El fundamentalismo islámico

y nuestro presente

Todas las religiones pueden caer en su deformación más peligrosa: el fundamentalismo. Y especialmente las religiones monoteístas que, históricamente, han demostrado esa especial tentación. La relación con el pasado es un filtro que permite diferenciar al verdadero renovador, del inquietante fanático. Asumiendo, como dice el teólogo Manuel Fraijó, que toda religión debe construir una relación constructiva con tres estadios: los orígenes, la tradición y el momento presente.

«Las religiones son comunidades narrativas de acogida que ayudan a vivir y morir digna y esperanzadamente. Cuando una religión margina alguno de estos tres estadios –los orígenes, la tradición y el momento presente– y se aferra a que el velo se rasgó por completo en los mitificados momentos iniciales surge el fundamentalismo. Su pecado no se localiza, pues, en la búsqueda de fundamento; es humana y necesaria, sin ella se camina a la deriva. El fundamentalismo se hace fuerte cuando las religiones, además de afirmar legítimamente su trascendencia, niegan, ya sin legitimidad para ello, su contingencia histórica y las heridas que el paso del tiempo ocasiona. La negación de la historia es una invitación solemne al fundamentalismo».
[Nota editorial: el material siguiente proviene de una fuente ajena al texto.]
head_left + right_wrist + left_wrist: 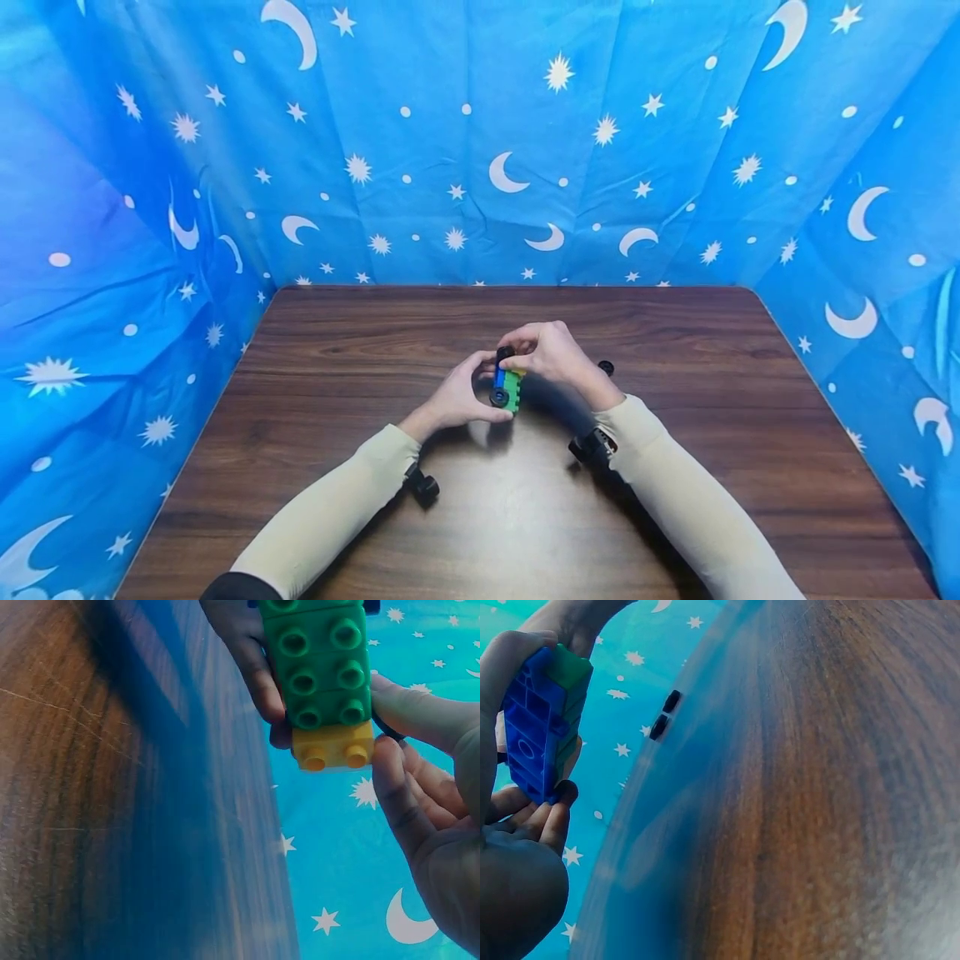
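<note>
A toy brick car with a blue base (pixel 532 727), green studded bricks (pixel 322 675) and a yellow brick (pixel 334 746) at one end is held up above the table. My left hand (pixel 455 396) grips its far end and side between thumb and fingers. At the yellow end, my right hand (pixel 551 352) pinches around a black wheel (pixel 385 729), mostly hidden by the fingers. Another black wheel (pixel 499 397) shows at the near end of the blue base. Studs on the green and yellow bricks face the right wrist camera.
Beyond my right wrist, small black wheels (pixel 664 715) lie on the brown wooden table (pixel 360 350). A blue cloth (pixel 480 167) with white moons and stars hangs behind the table and along both sides. Each sleeve carries a black wrist camera (pixel 592 448).
</note>
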`<state>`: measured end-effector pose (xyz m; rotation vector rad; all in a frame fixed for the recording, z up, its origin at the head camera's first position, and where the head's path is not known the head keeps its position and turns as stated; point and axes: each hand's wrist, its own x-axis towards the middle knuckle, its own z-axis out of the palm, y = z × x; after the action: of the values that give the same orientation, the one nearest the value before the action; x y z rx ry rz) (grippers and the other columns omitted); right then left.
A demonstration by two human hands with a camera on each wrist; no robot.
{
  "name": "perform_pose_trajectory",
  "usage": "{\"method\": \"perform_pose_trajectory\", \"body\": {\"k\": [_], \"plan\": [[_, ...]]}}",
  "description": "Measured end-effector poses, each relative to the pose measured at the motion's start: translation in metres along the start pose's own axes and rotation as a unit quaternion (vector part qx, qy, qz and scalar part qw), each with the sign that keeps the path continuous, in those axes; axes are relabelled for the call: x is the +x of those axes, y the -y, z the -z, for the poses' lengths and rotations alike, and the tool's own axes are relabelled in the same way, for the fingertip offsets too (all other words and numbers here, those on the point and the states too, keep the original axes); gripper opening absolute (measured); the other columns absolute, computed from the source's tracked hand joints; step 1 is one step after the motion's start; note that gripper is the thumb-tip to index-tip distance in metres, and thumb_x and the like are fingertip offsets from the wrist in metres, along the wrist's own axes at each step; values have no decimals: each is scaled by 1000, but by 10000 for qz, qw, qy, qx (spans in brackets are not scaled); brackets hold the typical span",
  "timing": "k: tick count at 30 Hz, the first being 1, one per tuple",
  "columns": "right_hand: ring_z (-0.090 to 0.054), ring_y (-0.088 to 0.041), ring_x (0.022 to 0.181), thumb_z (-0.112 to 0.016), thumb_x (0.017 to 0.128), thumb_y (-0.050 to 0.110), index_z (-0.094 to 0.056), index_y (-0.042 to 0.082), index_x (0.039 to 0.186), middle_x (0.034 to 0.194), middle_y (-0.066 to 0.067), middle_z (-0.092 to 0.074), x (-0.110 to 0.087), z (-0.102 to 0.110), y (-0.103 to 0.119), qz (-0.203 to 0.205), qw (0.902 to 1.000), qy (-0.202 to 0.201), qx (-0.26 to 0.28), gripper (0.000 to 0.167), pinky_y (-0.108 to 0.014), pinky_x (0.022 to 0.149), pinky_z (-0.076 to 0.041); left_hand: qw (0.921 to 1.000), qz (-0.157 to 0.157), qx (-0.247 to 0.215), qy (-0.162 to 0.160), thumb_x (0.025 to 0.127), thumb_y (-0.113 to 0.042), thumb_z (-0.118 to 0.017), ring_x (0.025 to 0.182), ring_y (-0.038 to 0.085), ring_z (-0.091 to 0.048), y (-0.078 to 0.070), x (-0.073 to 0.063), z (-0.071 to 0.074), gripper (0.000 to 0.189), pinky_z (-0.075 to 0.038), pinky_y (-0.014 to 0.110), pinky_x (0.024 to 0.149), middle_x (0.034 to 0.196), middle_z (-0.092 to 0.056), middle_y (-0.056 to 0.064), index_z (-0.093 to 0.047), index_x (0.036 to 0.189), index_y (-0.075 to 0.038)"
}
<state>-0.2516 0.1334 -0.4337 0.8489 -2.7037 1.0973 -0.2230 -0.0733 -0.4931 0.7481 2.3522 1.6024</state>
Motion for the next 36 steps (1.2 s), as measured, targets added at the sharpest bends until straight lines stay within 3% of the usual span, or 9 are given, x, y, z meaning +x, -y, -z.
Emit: {"method": "perform_pose_trajectory", "body": {"k": [9, 25, 36], "plan": [[-64, -7, 68, -84, 76, 26, -78, 16, 96, 86, 5, -71, 0, -3, -3, 270, 9990, -344, 57, 23, -22, 60, -55, 9997, -141, -186, -43, 65, -15, -89, 119, 28, -58, -1, 1, 0, 89, -45, 36, 106, 128, -57, 15, -42, 139, -2], [-55, -9, 63, -84, 75, 26, -78, 9, 93, 78, 3, -65, 0, -7, -3, 799, 9928, -890, -65, 25, -22, 53, -47, 9997, -200, -83, -143, 63, -16, -91, 120, 24, -58, -2, 2, 2, 91, -44, 33, 106, 130, -57, 11, -43, 139, -6], [-52, -7, 61, -80, 77, 28, -77, 10, 92, 73, 3, -63, -3, -2, 0, 847, 9893, -1150, -311, 24, -22, 52, -45, 9989, -430, 82, -178, 62, -21, -92, 121, 24, -57, -9, 1, 4, 94, -45, 39, 106, 130, -57, 10, -42, 141, -7]]}}
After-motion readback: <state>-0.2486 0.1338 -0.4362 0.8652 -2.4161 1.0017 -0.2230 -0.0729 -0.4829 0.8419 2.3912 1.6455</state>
El enigma del fundamentalismo religioso, Manuel Fraijó, El País, 24/03/2016

Como vemos, la negación de la historia es una buena señal para empezar a identificar el espíritu fundamentalista. Siguiendo el criterio de especialistas en la historia de las religiones monoteístas, y del propio Manuel Fraijó, hay dos ámbitos donde se puede establecer una conexión clara con el fundamentalismo: en la comprensión e interpretación de sus textos sagrados; y en la separación de lo sagrado de lo profano, o sea, la cuestión histórica de su secularización. Así lo explica el gran teólogo español:

«En primer lugar, la comprensión e interpretación de sus textos sagrados. Casi tres siglos lleva el cristianismo a vueltas con la exégesis de su Biblia. La aplicación del método histórico-crítico a los textos bíblicos no ha supuesto su debilitamiento, sino una mayor fortaleza. Algo parecido se espera de la incipiente exégesis crítica del Corán. El libro sagrado de los musulmanes determina rígidamente todos los aspectos de su vida religiosa y social. Según el islam, el Corán fue dictado íntegramente al Profeta Mahoma por un ángel en el cielo. Tal vez esta procedencia divina tan directa esté en el origen del temor a someter el Corán a los rigores de la exégesis histórico-crítica. Un temor que no es unánime: existe un islam fundamental que empieza a asomarse a la exégesis crítica del Corán; menos propenso a esta tarea es el islam fundamentalista, siempre volcado en la interpretación literal del texto sagrado; y ajeno a las fatigas de la interpretación histórico-crítica es el fundamentalismo islámico, de triste actualidad por los fines bastardos con los que lee y aplica determinados pasajes del Corán. No existe, pues, un único islam, como tampoco existe un solo cristianismo o un único judaísmo. Sería injusto no diferenciar cuidadosamente».

Ibíd.

Y respecto al segundo ámbito, ésta es su opinión:

«En segundo y último lugar: a todas las religiones les cuesta separar lo sagrado de lo profano. Muchos musulmanes defienden que, por el honor de Alá, no debería haber zonas francas seculares. Sin embargo, los estudiosos del islam están convencidos de que en algunos países musulmanes el islam está evolucionando y terminará percatándose, como le ocurrió al cristianismo, de que en la vida no todo es religión».

Ibíd.

Como dijimos en un artículo anterior, aún con esos tibios comienzos en algunos países, la secularización sigue siendo una asignatura pendiente del Islam.